**WORK REQUIRED**
Copy every line of the data exactly, keeping out any picture.

===== GIVEN DATA

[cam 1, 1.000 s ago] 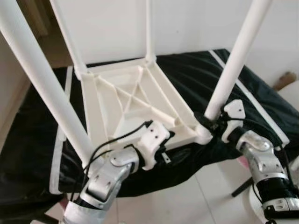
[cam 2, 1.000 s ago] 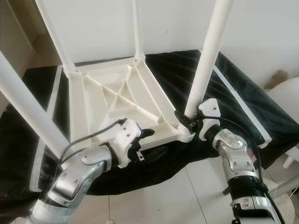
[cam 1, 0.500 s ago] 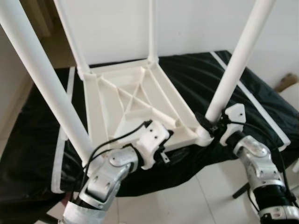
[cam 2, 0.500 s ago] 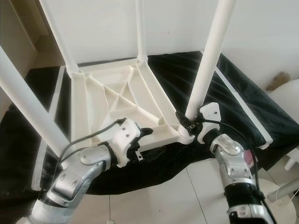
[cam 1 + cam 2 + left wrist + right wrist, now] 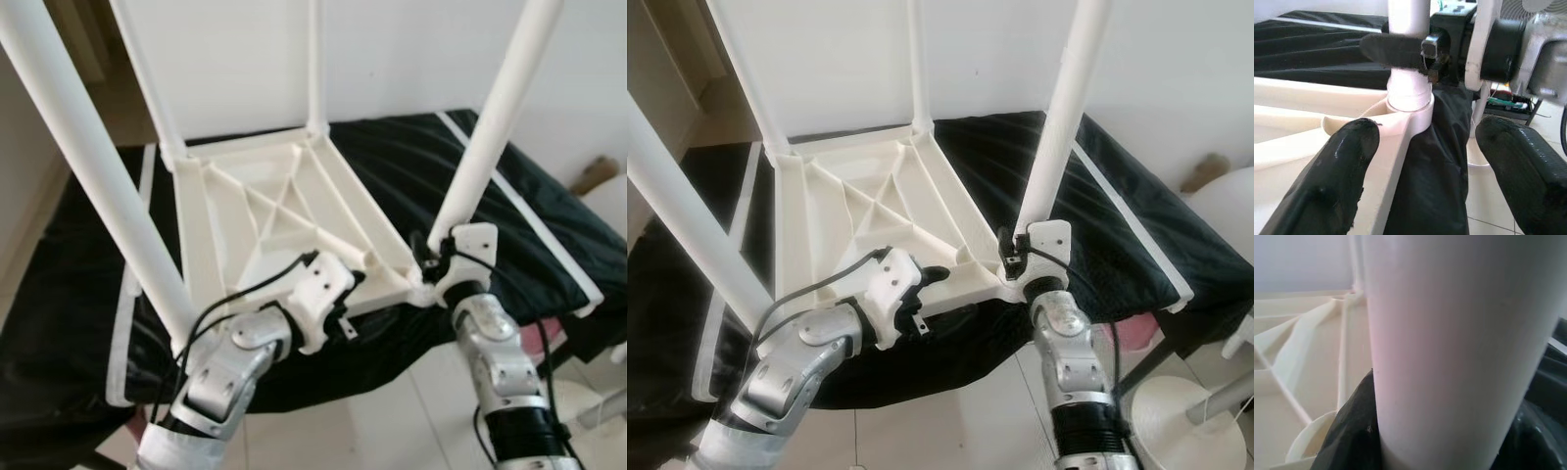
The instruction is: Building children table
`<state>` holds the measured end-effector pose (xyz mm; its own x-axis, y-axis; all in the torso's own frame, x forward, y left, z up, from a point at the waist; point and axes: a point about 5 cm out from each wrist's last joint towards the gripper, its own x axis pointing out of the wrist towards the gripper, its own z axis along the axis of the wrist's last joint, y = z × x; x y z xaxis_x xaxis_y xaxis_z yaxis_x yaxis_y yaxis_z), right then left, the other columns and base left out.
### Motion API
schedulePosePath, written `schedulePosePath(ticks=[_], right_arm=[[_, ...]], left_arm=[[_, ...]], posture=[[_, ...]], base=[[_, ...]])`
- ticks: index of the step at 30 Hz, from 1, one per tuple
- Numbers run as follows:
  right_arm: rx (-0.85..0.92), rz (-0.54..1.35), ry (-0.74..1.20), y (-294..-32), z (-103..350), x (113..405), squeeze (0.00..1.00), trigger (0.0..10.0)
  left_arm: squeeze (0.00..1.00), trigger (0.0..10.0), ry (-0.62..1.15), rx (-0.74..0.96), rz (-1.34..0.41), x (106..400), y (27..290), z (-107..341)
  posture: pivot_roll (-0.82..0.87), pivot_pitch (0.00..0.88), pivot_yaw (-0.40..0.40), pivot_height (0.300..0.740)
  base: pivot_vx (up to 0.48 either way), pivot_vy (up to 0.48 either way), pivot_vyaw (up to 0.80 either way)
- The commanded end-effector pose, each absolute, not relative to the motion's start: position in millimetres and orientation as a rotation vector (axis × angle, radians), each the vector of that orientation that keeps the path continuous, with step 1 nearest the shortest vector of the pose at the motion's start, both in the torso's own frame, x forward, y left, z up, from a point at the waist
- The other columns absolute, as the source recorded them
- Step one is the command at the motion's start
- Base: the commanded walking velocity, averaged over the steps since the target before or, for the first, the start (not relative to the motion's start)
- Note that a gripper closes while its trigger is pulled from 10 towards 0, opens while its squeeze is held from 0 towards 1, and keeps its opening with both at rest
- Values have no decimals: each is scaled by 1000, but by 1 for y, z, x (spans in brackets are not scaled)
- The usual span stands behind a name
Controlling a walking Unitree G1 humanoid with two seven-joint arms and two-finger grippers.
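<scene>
A white children's table [image 5: 274, 211] lies upside down on a black cloth [image 5: 529, 215], its four legs pointing up. My right gripper [image 5: 431, 257] is shut on the near right leg [image 5: 490, 127] just above its socket at the table's corner; in the right wrist view this leg [image 5: 1459, 347] stands right in front, with one black finger [image 5: 1352, 431] beside it. My left gripper [image 5: 1425, 171] is open, its fingers [image 5: 1327, 191] straddling the table's front rim [image 5: 1396, 132] close to that same corner. The near left leg [image 5: 88, 166] rises at the left.
The cloth-covered surface ends just ahead of me, with white tiled floor [image 5: 392, 421] below. A white round base [image 5: 1176, 411] and a pink object [image 5: 1132, 338] sit on the floor at the right. The two far legs [image 5: 315, 59] stand against a white wall.
My right forearm has swung in leftward under the corner, and the gripper has turned around the near right leg while staying shut on it. The left arm has not moved.
</scene>
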<state>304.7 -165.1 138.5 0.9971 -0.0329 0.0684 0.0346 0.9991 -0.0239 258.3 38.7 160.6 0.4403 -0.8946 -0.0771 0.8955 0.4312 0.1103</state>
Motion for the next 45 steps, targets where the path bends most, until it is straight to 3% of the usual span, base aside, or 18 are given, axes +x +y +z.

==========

**WRITTEN REPLY**
[cam 1, 1.000 s ago] 
[cam 2, 1.000 s ago] 
[cam 1, 0.500 s ago] 
[cam 2, 0.500 s ago] 
[cam 1 + cam 2 + left wrist + right wrist, now] 
The instruction is: Building children table
`<state>` holds the measured end-effector pose (xyz mm; its own x-axis, y-axis; all in the torso's own frame, x forward, y left, z up, from a point at the waist; point and axes: a point about 5 cm out from each wrist's last joint towards the gripper, its own x axis pointing out of the wrist towards the gripper, its own z axis along the axis of the wrist's last joint, y = z × x; x y z xaxis_x xaxis_y xaxis_z yaxis_x yaxis_y yaxis_z), right then left, the other columns and base left out.
### Motion API
schedulePosePath, written `schedulePosePath(ticks=[_], right_arm=[[_, ...]], left_arm=[[_, ...]], posture=[[_, ...]], base=[[_, ...]])`
- ticks: index of the step at 30 Hz, from 1, one per tuple
- Numbers run as follows:
  right_arm: rx (-0.85..0.92), rz (-0.54..1.35), ry (-0.74..1.20), y (-294..-32), z (-103..350), x (113..405), squeeze (0.00..1.00), trigger (0.0..10.0)
  left_arm: squeeze (0.00..1.00), trigger (0.0..10.0), ry (-0.62..1.15), rx (-0.74..0.96), rz (-1.34..0.41), x (106..400), y (27..290), z (-107..341)
  posture: pivot_roll (-0.82..0.87), pivot_pitch (0.00..0.88), pivot_yaw (-0.40..0.40), pivot_height (0.300..0.740)
  base: pivot_vx (up to 0.48 either way), pivot_vy (up to 0.48 either way), pivot_vyaw (up to 0.80 either way)
- The commanded end-effector pose, each absolute, not relative to the motion's start: position in millimetres and orientation as a rotation vector (axis × angle, radians), each the vector of that orientation that keeps the path continuous, with step 1 nearest the shortest vector of the pose at the motion's start, both in the torso's own frame, x forward, y left, z up, from a point at the waist
- The other columns absolute, as the source recorded them
- Step one is the command at the motion's start
- Base: the commanded walking velocity, averaged over the steps since the target before or, for the first, the start (not relative to the motion's start)
- Note that a gripper closes while its trigger is pulled from 10 towards 0, opens while its squeeze is held from 0 towards 1, and keeps its opening with both at rest
- Values have no decimals: each is scaled by 1000, but by 1 for y, z, x (spans in brackets are not scaled)
- The usual span stands behind a name
Controlling a walking Unitree G1 humanoid with two seven-joint arms and two-finger grippers.
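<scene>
A white children's table [image 5: 274, 211] lies upside down on a black cloth [image 5: 529, 215], its four legs pointing up. My right gripper [image 5: 431, 257] is shut on the near right leg [image 5: 490, 127] just above its socket at the table's corner; in the right wrist view this leg [image 5: 1459, 347] stands right in front, with one black finger [image 5: 1352, 431] beside it. My left gripper [image 5: 1425, 171] is open, its fingers [image 5: 1327, 191] straddling the table's front rim [image 5: 1396, 132] close to that same corner. The near left leg [image 5: 88, 166] rises at the left.
The cloth-covered surface ends just ahead of me, with white tiled floor [image 5: 392, 421] below. A white round base [image 5: 1176, 411] and a pink object [image 5: 1132, 338] sit on the floor at the right. The two far legs [image 5: 315, 59] stand against a white wall.
My right forearm has swung in leftward under the corner, and the gripper has turned around the near right leg while staying shut on it. The left arm has not moved.
</scene>
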<state>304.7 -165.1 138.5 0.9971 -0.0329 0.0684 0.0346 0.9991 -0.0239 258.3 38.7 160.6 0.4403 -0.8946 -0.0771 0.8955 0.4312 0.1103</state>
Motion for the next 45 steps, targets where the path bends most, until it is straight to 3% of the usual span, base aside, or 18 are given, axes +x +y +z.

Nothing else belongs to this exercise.